Preservar nuestras raíces en tierras canadienses

Una de las grandes riquezas de la comunidad latina en Canadá es su diversidad cultural. Provenimos de más de 20 países con acentos, sabores, ritmos y tradiciones únicos. Sin embargo, a medida que las generaciones más jóvenes crecen en un entorno mayoritariamente anglófono o francófono, surge una preocupación legítima: ¿estamos perdiendo nuestras raíces?

Los hijos e hijas de inmigrantes latinos enfrentan el desafío de construir una identidad en medio de dos mundos. En casa se habla español, se comen arepas, pupusas o tamales, se celebra la Navidad el 24 de diciembre. Pero en la escuela, en el trabajo o con sus amigos, predomina el inglés o el francés, y con ellos, una cultura distinta. Muchos jóvenes comienzan a olvidar su idioma de origen o a sentir que sus costumbres son “anticuadas”  o “exóticas”.

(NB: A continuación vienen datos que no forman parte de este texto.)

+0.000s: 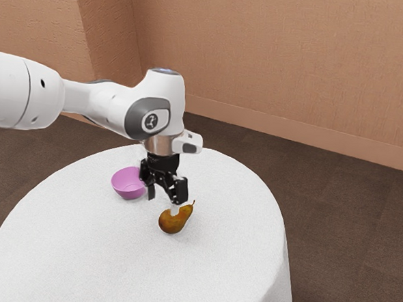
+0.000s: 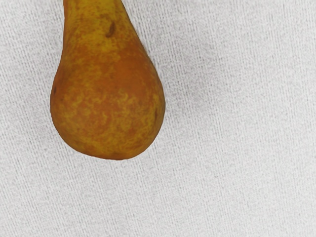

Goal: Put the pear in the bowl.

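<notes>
While the black two-finger gripper was positioned at the tapered, orange-brown pear, its fingers were spread. The round pink bowl was located nearby.

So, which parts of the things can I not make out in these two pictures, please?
- Brown-yellow pear: stem end, cut off by the wrist view's upper edge.
- Pink round bowl: part of its rim, hidden behind the black two-finger end effector in the exterior view.
- White robot arm: base, cut off by the exterior view's left edge.
</notes>
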Action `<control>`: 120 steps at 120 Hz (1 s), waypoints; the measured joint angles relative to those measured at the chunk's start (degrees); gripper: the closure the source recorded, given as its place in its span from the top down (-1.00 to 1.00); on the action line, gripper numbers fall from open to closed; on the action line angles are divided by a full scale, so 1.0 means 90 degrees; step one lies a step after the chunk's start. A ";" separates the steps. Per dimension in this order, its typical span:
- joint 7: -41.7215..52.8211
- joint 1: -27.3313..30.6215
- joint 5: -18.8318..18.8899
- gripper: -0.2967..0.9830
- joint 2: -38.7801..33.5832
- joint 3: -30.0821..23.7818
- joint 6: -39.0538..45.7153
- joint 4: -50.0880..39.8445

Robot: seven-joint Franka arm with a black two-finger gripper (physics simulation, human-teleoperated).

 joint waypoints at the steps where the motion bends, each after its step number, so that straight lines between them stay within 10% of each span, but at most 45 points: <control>1: -0.0002 -0.0004 -0.0001 0.54 0.0015 0.0000 0.0018 0.0003; 120: 0.0187 -0.0011 0.0235 0.54 0.1664 0.0215 0.1218 0.0549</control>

Esta desconexión no es culpa suya. Es el resultado de una falta de espacios visibles donde la cultura latina sea celebrada, enseñada y valorada como parte integral del mosaico canadiense. Por eso, hoy más que nunca, es vital que como comunidad impulsemos proyectos que fortalezcan nuestras raíces: escuelas de español, festivales culturales, talleres de danza, música y literatura, clubes de lectura, podcasts en español y medios comunitarios.

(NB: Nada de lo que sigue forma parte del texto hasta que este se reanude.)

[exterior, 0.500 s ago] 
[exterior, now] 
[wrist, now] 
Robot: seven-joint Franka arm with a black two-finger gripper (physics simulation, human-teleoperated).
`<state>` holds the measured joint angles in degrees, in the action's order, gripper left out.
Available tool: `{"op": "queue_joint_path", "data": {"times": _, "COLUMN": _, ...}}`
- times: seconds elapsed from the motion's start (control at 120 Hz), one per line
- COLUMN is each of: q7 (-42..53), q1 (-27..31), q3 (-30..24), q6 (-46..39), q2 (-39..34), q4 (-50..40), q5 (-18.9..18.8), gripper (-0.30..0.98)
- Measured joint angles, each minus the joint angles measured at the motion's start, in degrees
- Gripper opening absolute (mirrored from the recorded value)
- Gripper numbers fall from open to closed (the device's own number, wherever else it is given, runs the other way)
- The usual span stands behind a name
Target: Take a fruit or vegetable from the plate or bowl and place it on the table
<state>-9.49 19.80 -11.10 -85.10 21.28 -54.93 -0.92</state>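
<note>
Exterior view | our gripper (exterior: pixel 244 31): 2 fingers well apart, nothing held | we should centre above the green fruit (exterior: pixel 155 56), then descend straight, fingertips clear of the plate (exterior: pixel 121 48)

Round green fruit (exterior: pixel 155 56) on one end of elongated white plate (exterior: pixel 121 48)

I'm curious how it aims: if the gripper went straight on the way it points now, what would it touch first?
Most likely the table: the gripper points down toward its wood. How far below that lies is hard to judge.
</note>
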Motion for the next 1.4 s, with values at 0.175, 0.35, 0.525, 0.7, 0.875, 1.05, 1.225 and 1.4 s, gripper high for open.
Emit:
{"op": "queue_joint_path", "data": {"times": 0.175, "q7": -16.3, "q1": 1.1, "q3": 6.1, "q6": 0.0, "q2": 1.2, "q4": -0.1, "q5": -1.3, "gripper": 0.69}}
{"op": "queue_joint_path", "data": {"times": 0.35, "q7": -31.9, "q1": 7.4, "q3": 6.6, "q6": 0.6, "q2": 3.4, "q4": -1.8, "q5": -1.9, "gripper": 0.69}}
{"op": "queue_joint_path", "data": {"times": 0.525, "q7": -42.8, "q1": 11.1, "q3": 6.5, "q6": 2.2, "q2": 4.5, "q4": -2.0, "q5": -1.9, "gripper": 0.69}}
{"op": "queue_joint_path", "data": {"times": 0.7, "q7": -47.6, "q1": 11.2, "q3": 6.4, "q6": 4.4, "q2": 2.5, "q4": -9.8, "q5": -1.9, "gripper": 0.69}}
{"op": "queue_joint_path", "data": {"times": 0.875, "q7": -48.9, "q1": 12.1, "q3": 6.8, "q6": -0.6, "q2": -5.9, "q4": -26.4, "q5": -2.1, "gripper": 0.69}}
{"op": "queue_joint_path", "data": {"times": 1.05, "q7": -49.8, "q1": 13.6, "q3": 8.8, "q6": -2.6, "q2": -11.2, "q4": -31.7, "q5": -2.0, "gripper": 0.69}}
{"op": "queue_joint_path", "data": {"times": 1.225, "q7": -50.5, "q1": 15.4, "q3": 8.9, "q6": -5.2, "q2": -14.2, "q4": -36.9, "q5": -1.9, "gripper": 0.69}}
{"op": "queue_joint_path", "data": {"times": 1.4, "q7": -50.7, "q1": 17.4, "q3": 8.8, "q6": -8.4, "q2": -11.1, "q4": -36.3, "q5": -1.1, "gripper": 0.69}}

La lengua es clave. Hablar español no solo permite comunicarse con la familia, sino también acceder a una historia, una forma de pensar y una herencia compartida. Mantener el idioma vivo es una forma de resistencia y afirmación.

Preservar nuestras tradiciones no significa rechazar lo canadiense. Al contrario, es enriquecerlo. Canadá se enorgullece de su multiculturalismo, pero este solo es real si las culturas inmigrantes tienen los recursos y el apoyo para florecer sin ser asimiladas por completo.

El futuro de nuestra identidad está en nuestras manos. No dejemos que se diluya en el intento de encajar. Criemos a nuestros hijos con orgullo de ser latinos, de hablar dos o más idiomas, de bailar al ritmo de sus ancestros y de contar sus propias historias. En un país que valora la diversidad, la comunidad latina tiene todo el derecho —y el deber— de brillar con luz propia.